Annette PABELLON, Plaintiff-Appellant,
and
Dorothy Crite, on behalf of themselves and all other persons
similarly situated, Intervenor-Appellant,
v.
SPARTANBURG COUNTY, School District No. 7, Harold Patterson,
individually and in his official capacity as Superintendent
of Education, Spartanburg County School District No. 7,
Emerson Coleman, individually and in his capacity as
Assistant Superintendent of Education, Spartanburg County
School District No. 7, Joseph Delaney, individually and in
his official capacity as Assistant Principal, Spartanburg
High School, Buford Mobley, individually and in his official
capacity as Assistant Principal, Spartanburg High School;
Joe Wilson, individually and in his official capacity as
Athletic Director for Spartanburg High School, Teresa
Schiltz, individually and in her official capacity as school
teacher, Spartanburg High School, Page Campbell,
individually and in her official capacity as "Girls"

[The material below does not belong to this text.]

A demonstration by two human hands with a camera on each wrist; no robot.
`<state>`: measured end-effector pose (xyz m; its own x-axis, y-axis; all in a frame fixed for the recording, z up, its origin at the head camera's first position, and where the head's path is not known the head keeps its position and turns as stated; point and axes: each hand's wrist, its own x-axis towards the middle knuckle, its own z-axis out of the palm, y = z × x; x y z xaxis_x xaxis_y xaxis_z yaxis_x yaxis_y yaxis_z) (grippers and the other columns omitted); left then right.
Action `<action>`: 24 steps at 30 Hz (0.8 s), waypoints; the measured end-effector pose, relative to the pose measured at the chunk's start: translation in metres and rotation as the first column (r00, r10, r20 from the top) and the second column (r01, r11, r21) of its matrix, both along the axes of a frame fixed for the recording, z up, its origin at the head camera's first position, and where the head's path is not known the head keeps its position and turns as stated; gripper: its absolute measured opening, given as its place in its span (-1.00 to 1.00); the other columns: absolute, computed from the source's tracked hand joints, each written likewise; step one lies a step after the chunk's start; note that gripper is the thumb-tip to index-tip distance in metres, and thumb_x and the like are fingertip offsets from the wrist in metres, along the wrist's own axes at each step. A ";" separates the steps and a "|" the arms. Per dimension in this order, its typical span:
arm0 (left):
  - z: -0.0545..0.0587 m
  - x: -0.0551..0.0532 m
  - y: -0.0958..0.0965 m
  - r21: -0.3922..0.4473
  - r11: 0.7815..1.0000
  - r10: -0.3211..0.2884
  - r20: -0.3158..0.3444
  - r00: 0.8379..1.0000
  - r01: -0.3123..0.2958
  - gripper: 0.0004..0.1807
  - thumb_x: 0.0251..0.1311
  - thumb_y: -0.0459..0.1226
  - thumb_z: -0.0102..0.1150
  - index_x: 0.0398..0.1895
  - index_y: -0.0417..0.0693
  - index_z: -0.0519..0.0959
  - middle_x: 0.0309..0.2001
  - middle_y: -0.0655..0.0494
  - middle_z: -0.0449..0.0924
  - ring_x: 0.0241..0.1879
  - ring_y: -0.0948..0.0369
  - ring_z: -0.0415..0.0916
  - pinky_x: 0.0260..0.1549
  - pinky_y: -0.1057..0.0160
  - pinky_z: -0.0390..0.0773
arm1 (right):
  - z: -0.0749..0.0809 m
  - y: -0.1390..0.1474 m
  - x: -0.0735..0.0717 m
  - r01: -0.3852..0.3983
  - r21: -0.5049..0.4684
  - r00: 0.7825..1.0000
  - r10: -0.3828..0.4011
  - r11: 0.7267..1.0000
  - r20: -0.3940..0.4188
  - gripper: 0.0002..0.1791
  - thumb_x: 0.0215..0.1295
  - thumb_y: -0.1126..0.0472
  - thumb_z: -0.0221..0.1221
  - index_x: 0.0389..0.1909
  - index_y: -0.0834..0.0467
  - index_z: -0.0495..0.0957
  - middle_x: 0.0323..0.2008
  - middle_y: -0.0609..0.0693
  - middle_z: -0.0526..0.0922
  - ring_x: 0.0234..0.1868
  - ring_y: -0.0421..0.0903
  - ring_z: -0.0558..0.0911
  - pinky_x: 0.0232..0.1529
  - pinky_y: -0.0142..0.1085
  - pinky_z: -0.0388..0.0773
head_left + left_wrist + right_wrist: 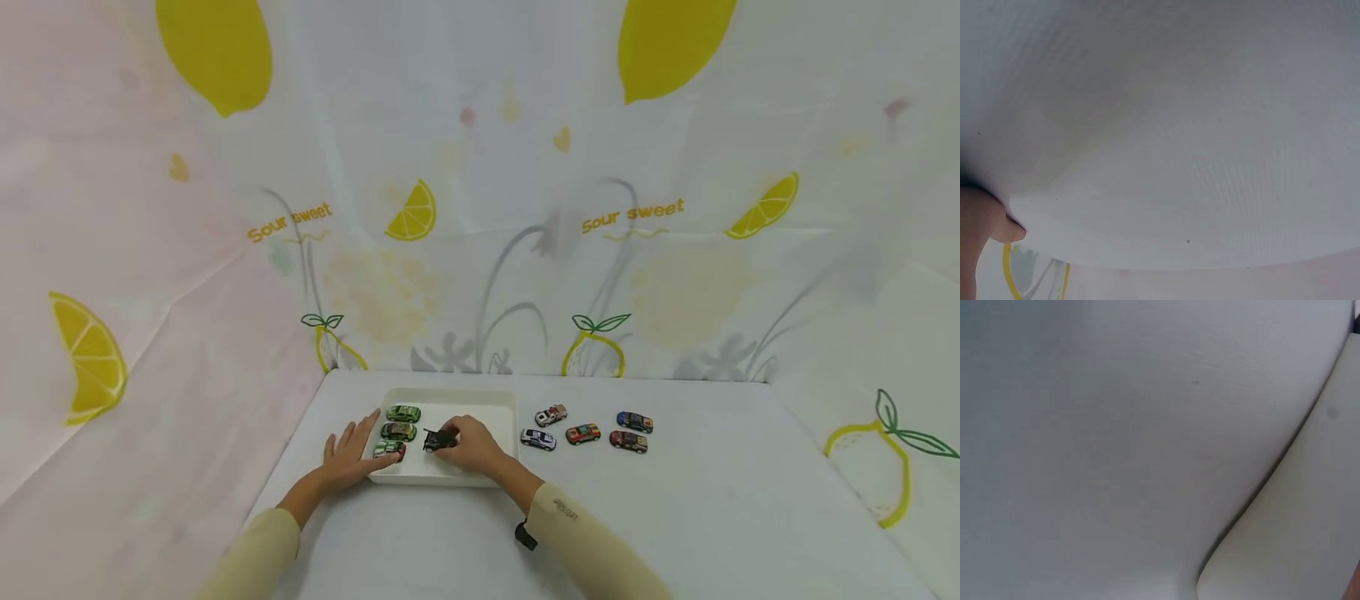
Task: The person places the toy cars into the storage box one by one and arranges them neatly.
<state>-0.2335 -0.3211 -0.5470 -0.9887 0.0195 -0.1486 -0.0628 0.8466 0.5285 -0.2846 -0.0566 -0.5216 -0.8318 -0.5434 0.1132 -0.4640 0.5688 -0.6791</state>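
My right hand (474, 447) pinches a black toy car (438, 440) over the middle of a shallow white tray (442, 479). Beside the tray's left wall lies my left hand (348, 458), its fingers spread and its thumb reaching across the rim to the white-and-green toy car (389, 451). Behind that car, in a column along the tray's left side, are a green-and-yellow toy car (398, 431) and a bright green one (403, 413). The left wrist view catches only part of the left hand (988, 219) at its lower left, against the white cloth.
Right of the tray, several toy cars sit on the white table (675, 508): a white-and-red car (551, 415), a white-and-blue car (538, 439), a red-and-orange car (582, 433), a blue car (634, 422) and a dark red car (628, 442). Lemon-printed cloth (480, 167) hangs behind.
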 end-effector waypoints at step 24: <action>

Basketball Coach, Spartanburg High School, Susan Padgette,
individually and in her capacity as "Girls" Volleyball
Coach, Spartanburg County School District Number 7,
Defendants-Appellees,
and
Spartanburg County, located in State of South Carolina, Defendant.
Annette PABELLON, Plaintiff-Appellant,
and
Dorothy Crite, on behalf of themselves and all other persons
similarly situated, Intervenor-Appellant,
v.
SPARTANBURG COUNTY, School District No. 7, Harold Patterson,
individually and in his official capacity as Superintendent
of Education, Spartanburg County District No. 7, Emerson
Coleman, individually and in his official capacity as
Assistant Superintendent of Education, Spartanburg County
School District No. 7, Joseph Delaney, individually and in
his official capacity as Assistant Principal, Spartanburg
High School, Buford Mobley, individually and in his official
capacity as Assistant Principal, Spartanburg High School,
Joe Wilson, individually and in his official capacity as
Athletic Director for Spartanburg High School, Teresa
Schiltz, individually and in her official capacity as
teacher, Spartanburg High School, Page Campbell,
individually and in her official capacity as "Girls"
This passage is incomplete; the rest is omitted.